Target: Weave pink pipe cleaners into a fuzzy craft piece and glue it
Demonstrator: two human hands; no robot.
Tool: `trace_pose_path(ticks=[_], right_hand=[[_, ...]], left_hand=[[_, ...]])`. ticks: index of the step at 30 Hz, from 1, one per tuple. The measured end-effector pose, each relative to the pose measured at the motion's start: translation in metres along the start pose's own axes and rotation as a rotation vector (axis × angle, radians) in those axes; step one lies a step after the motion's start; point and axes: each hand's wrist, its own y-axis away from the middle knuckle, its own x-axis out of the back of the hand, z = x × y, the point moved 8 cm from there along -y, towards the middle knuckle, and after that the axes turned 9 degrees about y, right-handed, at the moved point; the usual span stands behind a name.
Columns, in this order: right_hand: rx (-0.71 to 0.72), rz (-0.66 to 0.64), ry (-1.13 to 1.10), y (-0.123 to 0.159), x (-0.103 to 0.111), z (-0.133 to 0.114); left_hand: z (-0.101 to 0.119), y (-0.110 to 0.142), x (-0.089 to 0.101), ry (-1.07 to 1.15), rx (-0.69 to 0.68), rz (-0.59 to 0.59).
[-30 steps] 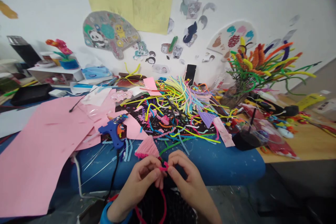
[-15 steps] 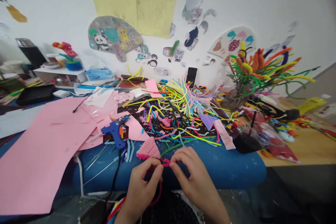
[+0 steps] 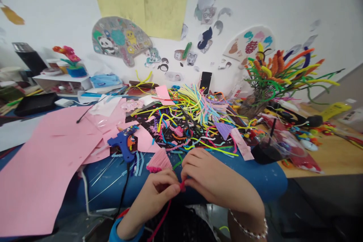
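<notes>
A bright pink pipe cleaner (image 3: 163,219) is pinched between my two hands at the table's front edge, its loose end trailing down toward my lap. My left hand (image 3: 159,189) grips it with thumb and forefinger. Close beside, my right hand (image 3: 202,176) is closed on the short bent part (image 3: 182,186) of the same pipe cleaner, the back of the hand turned up and hiding most of the fingertips. Just behind my left hand lies a pink fan-shaped piece (image 3: 159,160) with a darker fuzzy edge. A green pipe cleaner (image 3: 178,163) shows behind the hands.
To the left are a blue glue gun (image 3: 124,143) with a black cord and large pink sheets (image 3: 70,132). Loose pipe cleaners (image 3: 195,109) are heaped behind. A dark cup with a straw (image 3: 265,151) and a vase of pipe-cleaner stems (image 3: 252,106) stand right.
My right hand has turned over, wrist swung out to the right, bending the pink pipe cleaner. Both hands are closer together, and the loose end now hangs in view below my left hand.
</notes>
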Motion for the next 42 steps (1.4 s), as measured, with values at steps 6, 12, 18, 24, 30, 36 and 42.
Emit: trace_pose_path(ticks=[6, 12, 18, 24, 30, 36, 42], right_hand=[[0.117, -0.059, 0.038, 0.000, 0.012, -0.011], [0.102, -0.097, 0.078, -0.007, 0.029, -0.010], [0.179, -0.106, -0.009, -0.014, 0.060, 0.002], [-0.024, 0.086, -0.091, -0.012, 0.073, 0.012], [-0.414, 0.401, -0.456, 0.014, 0.016, 0.015], [-0.512, 0.732, -0.577, 0.031, -0.026, 0.019], [-0.410, 0.862, -0.431, 0.036, -0.031, 0.010]], left_hand=[[0.019, -0.004, -0.012, -0.062, -0.026, -0.088], [0.037, -0.016, -0.021, 0.037, -0.069, -0.118], [0.054, -0.031, -0.035, 0.129, -0.077, -0.172], [0.071, -0.031, -0.027, 0.065, -0.200, -0.001], [0.047, -0.021, -0.010, 0.214, -0.261, 0.193], [0.021, -0.022, -0.006, 0.318, -0.262, 0.199], [0.000, -0.022, -0.008, 0.392, -0.178, 0.079]])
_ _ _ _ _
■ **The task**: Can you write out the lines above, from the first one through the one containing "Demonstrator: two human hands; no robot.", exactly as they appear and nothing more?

■ **Output for this task**:
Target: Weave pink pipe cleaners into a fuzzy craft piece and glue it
Demonstrator: two human hands; no robot.

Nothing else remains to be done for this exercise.